After trying and failing for years, the Lords were about to give up. But Randy said that, “in 2005, when the veterans started coming back from Iraq, [they] decided [they] would pick the project back up and try to finish it.”

It took nearly fourteen years of late nights in their Danforth kitchen, but they finally had an answer. It wasn’t a prosthetic swim leg, but a prosthetic FIN.

Lori described the first successful swim as a moment the couple will always remember. “The first day that we actually went down to the lake with the prototype that we had kind of patched together, and he went in the water, he was absolutely amazed. And we were so happy because it worked.”

The AMP FIN was born.

The fin is a Maine made product. Molds are crafted in Kennebunk, then custom fit to each amputee in Presque Isle.

The person who does those fittings is an above-knee amputee who uses the fins himself. Presque Isle prosthetist Cory LaPlante said he sees the fin as “a true reflection of somebody needing or wanting something, and just developing it themselves. Like a lot of people in Maine do. We just kind of make it happen. So I think it is a true reflection of Mainers.”

The Lords' invention is already helping swimmers feel more comfortable. Donna O'Brien from Caribou lost parts of her legs to aggressive tumors when she was just ten years old.

But that didn’t stop O’Brien from getting in the water. “I always swam. Always swam, played basketball, played soccer. That got problematic with the prosthetics and the legs, but…swimming I could always do.” No matter what it took. She would even go so far as to wrap her leg in garbage bags to get in the lake where she grew up.

Her first time swimming with her AMP FIN felt like a major upgrade. “It was incredible,” she said. “By the end of last summer I was doing 100 laps an hour because I could just go back and forth and back and forth.”

The Lords' creation could affect amputees worldwide. Orders already coming in from Denmark, the UK, and Australia.

Lori said that “the one thing about amputees - they'll never tell you this - but they are in pain twenty-four hours a day.

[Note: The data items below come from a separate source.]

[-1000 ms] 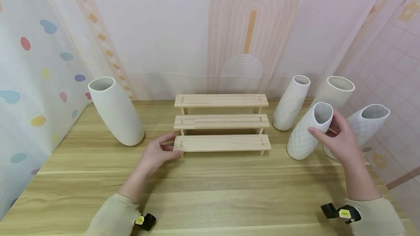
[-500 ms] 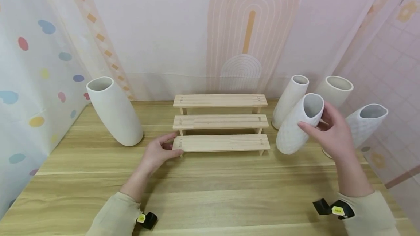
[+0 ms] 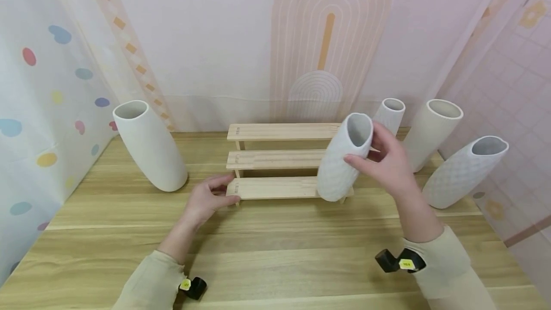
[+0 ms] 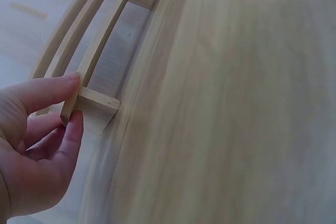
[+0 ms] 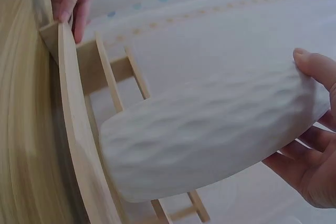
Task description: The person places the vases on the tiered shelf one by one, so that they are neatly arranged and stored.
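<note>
A white dimpled vase [image 3: 340, 169] is gripped near its rim by my right hand [image 3: 385, 159]. It tilts, its base in front of the right part of the lowest step; in the right wrist view the vase [image 5: 205, 135] hangs close over the boards, and I cannot tell whether it touches. My left hand [image 3: 208, 200] pinches the left end of the lowest board of a three-step wooden stand [image 3: 275, 188]. In the left wrist view, thumb and fingers [image 4: 73, 129] hold that board's end [image 4: 86, 66] from both sides.
A smooth white vase [image 3: 152, 147] stands at the left. On the right are a slim white vase [image 3: 389, 115], a cream vase [image 3: 432, 133] and another dimpled white vase [image 3: 462, 173]. Patterned curtains [image 3: 206, 37] enclose the wooden table [image 3: 275, 257] at the back and sides.
My right hand has lifted the dimpled vase and carried it left, from among the right-hand vases to the stand's right end. The left hand stays on the stand.
</note>
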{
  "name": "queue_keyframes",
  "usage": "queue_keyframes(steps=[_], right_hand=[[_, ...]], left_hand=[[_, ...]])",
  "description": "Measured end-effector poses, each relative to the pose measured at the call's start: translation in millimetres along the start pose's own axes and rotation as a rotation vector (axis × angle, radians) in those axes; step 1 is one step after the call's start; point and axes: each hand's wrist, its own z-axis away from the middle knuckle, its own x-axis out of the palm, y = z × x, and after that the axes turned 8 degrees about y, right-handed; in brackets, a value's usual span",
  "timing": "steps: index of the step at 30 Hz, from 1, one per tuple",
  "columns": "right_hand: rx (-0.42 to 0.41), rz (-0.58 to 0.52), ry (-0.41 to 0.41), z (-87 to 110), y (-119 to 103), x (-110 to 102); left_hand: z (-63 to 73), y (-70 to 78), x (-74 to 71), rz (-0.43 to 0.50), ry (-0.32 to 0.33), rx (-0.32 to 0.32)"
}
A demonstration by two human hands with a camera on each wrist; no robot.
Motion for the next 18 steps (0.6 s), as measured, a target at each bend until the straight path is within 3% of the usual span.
queue_keyframes(steps=[4, 18], right_hand=[[0.032, -0.022, -0.05, -4.5, -1, 24], [-0.015, -0.105, -0.183, -13.3, -5, 100]], left_hand=[[-0.2, 1.0, -0.7, -0.012, 0.001, 0.008], [-1.9, 1.0, -2.2, -0.025, -0.001, 0.014]])
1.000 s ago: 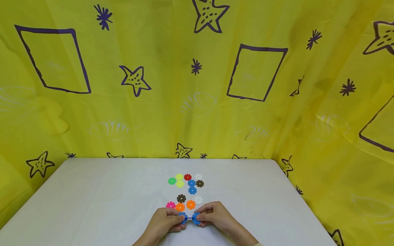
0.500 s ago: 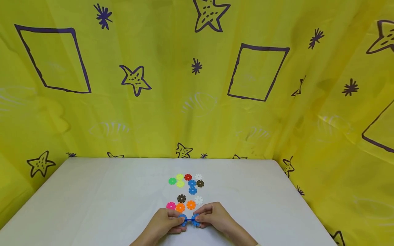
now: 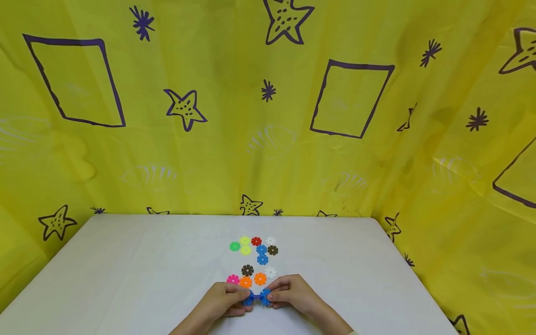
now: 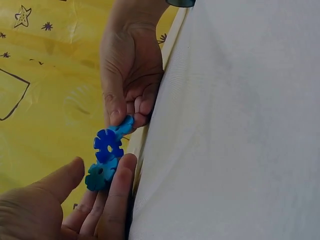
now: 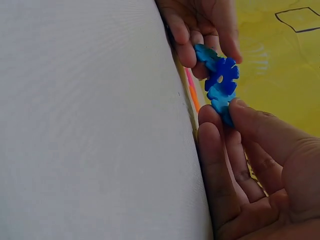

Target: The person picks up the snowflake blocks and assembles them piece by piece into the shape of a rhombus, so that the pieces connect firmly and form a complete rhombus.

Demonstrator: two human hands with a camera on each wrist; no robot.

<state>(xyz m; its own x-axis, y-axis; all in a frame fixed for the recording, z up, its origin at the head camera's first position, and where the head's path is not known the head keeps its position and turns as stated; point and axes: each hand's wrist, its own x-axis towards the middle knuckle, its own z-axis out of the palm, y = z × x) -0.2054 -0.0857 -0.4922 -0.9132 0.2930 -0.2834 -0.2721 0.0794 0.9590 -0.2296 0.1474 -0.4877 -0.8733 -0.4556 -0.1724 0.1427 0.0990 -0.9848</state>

And it's a very hard lifestyle. Very hard. So if we can make it a little bit better for them, you know, we've accomplished our goal.”

Randy believes that the fin will “be the thing that tears down the barrier for amputees going in the water.”

Randy and Lori have big plans for AMP FIN. They already have a US Patent, and have applied in several other countries.

One of their long term goals is to open AMP FIN shops across the country, run exclusively by veterans.